Each line in the listing is to be restated exactly.

**INFORMATION SUPPLIED**:
--- START ---

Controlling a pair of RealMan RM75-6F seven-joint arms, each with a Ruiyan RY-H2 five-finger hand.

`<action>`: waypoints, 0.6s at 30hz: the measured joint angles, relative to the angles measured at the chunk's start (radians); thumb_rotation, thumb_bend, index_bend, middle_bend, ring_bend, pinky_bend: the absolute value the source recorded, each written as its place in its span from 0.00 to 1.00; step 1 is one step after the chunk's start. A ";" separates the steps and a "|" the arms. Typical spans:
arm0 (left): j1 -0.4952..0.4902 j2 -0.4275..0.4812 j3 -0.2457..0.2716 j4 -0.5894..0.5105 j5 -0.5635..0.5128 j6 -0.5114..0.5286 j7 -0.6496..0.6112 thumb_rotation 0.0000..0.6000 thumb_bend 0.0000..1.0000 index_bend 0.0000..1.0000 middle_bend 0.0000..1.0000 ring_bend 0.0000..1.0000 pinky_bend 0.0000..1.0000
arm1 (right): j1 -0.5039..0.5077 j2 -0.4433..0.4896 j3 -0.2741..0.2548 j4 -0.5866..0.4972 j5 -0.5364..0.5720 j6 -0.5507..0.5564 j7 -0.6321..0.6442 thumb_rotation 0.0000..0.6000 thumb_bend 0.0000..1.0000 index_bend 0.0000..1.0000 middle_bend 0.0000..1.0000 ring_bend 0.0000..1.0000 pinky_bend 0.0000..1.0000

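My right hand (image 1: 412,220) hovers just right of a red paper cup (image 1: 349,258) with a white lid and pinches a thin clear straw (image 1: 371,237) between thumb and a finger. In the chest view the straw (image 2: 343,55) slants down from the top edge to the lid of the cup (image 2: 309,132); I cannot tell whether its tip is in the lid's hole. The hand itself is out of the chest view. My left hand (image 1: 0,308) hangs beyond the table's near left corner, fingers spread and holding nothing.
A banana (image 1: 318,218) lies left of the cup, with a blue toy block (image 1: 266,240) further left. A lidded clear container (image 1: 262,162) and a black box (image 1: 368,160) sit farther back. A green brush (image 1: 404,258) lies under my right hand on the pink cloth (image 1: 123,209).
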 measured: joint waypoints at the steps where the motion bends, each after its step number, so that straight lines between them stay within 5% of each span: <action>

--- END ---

**RESPONSE**:
Controlling a pair of RealMan RM75-6F seven-joint arms, each with a Ruiyan RY-H2 five-finger hand.

`<action>`: waypoints, 0.6s at 30hz: the measured joint angles, relative to the angles measured at the chunk's start (radians); thumb_rotation, thumb_bend, index_bend, middle_bend, ring_bend, pinky_bend: the absolute value the source recorded, each written as its place in its span from 0.00 to 1.00; step 1 is one step after the chunk's start. A ";" separates the steps and a "|" the arms. Typical spans:
arm0 (left): j1 -0.4952..0.4902 j2 -0.4275..0.4812 j3 -0.2457..0.2716 j4 -0.5894..0.5105 j5 -0.5635..0.5128 j6 -0.5114..0.5286 j7 -0.6496..0.6112 thumb_rotation 0.0000..0.6000 thumb_bend 0.0000..1.0000 index_bend 0.0000..1.0000 middle_bend 0.0000..1.0000 ring_bend 0.0000..1.0000 pinky_bend 0.0000..1.0000
arm1 (right): j1 -0.5039..0.5077 j2 -0.4433..0.4896 j3 -0.2741..0.2548 j4 -0.5866..0.4972 j5 -0.5364..0.5720 j6 -0.5507..0.5564 j7 -0.6321..0.6442 thumb_rotation 0.0000..0.6000 thumb_bend 0.0000..1.0000 index_bend 0.0000..1.0000 middle_bend 0.0000..1.0000 ring_bend 0.0000..1.0000 pinky_bend 0.0000..1.0000

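My right hand (image 1: 412,220) hovers just right of a red paper cup (image 1: 349,258) with a white lid and pinches a thin clear straw (image 1: 371,237) between thumb and a finger. In the chest view the straw (image 2: 343,55) slants down from the top edge to the lid of the cup (image 2: 309,132); I cannot tell whether its tip is in the lid's hole. The hand itself is out of the chest view. My left hand (image 1: 0,308) hangs beyond the table's near left corner, fingers spread and holding nothing.
A banana (image 1: 318,218) lies left of the cup, with a blue toy block (image 1: 266,240) further left. A lidded clear container (image 1: 262,162) and a black box (image 1: 368,160) sit farther back. A green brush (image 1: 404,258) lies under my right hand on the pink cloth (image 1: 123,209).
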 measured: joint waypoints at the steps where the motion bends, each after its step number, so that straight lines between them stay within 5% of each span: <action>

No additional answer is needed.